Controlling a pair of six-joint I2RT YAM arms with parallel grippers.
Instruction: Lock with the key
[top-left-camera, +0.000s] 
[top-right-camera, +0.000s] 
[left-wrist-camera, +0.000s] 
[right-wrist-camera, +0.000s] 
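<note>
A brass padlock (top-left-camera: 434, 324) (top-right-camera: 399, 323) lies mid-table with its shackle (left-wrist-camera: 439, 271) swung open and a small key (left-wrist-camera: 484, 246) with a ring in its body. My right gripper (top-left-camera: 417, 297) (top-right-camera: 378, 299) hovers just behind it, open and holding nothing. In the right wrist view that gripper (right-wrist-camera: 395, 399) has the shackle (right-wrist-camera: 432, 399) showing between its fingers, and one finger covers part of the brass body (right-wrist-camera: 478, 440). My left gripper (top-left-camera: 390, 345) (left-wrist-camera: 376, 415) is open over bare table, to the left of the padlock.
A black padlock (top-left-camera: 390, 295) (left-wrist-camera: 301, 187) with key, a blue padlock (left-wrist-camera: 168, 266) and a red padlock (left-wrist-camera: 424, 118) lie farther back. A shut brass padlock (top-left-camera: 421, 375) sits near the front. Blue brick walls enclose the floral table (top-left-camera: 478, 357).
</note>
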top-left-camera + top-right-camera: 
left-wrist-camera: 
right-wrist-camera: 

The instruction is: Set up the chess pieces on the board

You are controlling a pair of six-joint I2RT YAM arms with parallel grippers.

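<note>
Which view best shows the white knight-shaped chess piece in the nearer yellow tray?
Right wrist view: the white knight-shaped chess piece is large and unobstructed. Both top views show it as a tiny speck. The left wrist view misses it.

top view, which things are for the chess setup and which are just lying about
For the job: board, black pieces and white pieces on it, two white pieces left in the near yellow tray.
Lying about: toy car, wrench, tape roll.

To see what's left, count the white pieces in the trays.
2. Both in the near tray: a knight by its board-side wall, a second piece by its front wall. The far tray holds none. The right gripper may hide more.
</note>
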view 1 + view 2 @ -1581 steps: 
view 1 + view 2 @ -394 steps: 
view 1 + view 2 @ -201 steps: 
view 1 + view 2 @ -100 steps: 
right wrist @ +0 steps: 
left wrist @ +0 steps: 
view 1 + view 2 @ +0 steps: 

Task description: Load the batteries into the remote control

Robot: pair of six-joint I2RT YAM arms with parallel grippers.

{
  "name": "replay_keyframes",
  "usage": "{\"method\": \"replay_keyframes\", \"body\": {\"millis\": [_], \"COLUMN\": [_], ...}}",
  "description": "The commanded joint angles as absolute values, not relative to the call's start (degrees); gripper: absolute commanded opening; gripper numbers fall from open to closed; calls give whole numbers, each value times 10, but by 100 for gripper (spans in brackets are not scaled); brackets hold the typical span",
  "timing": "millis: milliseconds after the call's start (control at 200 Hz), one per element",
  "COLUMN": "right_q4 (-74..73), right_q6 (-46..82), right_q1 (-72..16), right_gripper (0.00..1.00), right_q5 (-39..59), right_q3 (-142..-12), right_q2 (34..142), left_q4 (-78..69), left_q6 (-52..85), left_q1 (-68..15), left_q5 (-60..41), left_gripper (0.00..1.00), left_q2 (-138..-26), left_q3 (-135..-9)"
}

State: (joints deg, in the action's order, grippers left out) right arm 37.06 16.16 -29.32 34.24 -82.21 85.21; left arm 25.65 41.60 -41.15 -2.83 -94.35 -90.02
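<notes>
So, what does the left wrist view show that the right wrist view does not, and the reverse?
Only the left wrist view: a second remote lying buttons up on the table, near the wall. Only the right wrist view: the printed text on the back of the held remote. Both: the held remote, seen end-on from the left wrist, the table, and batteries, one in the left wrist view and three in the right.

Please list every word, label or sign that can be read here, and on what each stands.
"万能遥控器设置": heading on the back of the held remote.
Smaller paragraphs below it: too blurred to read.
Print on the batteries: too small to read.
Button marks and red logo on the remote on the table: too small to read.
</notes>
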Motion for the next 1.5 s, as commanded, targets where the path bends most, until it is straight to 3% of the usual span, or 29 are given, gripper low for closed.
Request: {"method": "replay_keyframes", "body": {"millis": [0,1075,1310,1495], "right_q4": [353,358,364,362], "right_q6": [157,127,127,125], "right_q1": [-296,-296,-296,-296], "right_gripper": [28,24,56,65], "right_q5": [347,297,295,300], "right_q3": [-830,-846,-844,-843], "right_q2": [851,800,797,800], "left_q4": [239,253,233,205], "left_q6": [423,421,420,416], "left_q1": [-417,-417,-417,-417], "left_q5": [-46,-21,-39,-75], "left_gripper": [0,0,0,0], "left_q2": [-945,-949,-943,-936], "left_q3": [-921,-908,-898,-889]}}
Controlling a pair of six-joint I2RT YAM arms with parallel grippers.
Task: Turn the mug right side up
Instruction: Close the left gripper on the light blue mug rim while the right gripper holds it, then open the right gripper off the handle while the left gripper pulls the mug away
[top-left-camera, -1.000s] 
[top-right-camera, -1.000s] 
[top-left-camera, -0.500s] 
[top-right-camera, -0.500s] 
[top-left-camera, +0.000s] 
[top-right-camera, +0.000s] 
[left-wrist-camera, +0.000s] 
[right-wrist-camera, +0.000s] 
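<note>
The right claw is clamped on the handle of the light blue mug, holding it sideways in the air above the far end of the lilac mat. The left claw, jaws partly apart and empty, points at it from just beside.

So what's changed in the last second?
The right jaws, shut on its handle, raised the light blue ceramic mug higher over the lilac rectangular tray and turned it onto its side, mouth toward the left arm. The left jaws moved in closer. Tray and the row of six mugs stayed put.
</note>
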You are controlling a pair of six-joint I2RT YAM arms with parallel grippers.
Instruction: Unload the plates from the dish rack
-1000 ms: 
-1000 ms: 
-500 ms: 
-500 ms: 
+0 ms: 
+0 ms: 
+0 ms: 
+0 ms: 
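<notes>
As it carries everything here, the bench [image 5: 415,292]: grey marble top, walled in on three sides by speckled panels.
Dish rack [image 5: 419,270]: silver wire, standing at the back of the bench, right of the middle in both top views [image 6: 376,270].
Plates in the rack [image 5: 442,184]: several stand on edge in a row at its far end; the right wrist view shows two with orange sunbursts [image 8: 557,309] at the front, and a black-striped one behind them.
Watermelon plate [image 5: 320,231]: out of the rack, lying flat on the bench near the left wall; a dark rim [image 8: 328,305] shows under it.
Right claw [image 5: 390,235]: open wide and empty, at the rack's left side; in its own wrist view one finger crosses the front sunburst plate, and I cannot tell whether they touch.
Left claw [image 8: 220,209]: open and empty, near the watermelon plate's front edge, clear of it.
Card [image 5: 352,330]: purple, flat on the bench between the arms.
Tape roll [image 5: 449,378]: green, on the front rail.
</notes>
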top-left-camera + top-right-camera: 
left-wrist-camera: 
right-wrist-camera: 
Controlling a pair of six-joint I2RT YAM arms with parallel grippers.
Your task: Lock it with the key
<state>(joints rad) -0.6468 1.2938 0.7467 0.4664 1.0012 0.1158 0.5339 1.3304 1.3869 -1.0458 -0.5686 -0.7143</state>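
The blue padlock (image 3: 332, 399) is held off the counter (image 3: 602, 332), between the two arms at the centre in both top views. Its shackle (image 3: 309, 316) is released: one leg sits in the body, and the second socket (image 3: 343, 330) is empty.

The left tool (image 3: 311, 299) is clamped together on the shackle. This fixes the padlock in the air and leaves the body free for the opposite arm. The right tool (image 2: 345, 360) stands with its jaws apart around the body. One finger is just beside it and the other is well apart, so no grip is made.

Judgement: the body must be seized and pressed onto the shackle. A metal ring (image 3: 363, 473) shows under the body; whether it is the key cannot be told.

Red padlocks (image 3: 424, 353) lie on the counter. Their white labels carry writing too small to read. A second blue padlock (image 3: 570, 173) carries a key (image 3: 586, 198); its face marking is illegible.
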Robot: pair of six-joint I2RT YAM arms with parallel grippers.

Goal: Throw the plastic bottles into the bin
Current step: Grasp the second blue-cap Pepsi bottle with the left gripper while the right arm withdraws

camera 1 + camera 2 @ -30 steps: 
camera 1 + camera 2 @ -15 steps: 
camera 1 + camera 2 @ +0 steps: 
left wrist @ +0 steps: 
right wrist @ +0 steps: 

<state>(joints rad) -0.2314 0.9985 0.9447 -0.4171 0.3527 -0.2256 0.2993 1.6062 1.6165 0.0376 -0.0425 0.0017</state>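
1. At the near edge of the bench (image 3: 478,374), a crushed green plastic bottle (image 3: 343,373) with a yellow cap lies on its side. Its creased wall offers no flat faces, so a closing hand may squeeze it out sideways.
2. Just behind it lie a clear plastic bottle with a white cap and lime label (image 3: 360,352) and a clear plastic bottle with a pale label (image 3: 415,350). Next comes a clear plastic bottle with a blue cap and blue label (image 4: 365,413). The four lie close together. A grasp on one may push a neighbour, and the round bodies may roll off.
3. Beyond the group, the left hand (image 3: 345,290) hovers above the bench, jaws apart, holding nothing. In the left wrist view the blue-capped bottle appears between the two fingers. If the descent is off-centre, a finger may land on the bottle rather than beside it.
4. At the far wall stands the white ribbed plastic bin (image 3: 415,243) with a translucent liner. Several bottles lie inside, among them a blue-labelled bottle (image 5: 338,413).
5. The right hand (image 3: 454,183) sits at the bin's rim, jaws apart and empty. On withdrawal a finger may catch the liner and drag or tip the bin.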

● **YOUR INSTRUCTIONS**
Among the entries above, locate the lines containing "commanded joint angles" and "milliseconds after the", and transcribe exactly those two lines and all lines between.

● **ANSWER BOX**
  "description": "The commanded joint angles as absolute values, not relative to the call's start (degrees); gripper: absolute commanded opening; gripper numbers fall from open to closed; calls give whole numbers, each value times 10, but by 100 for gripper (spans in brackets are not scaled); brackets hold the typical span",
  "timing": "millis: milliseconds after the call's start (control at 200 Hz), one per element",

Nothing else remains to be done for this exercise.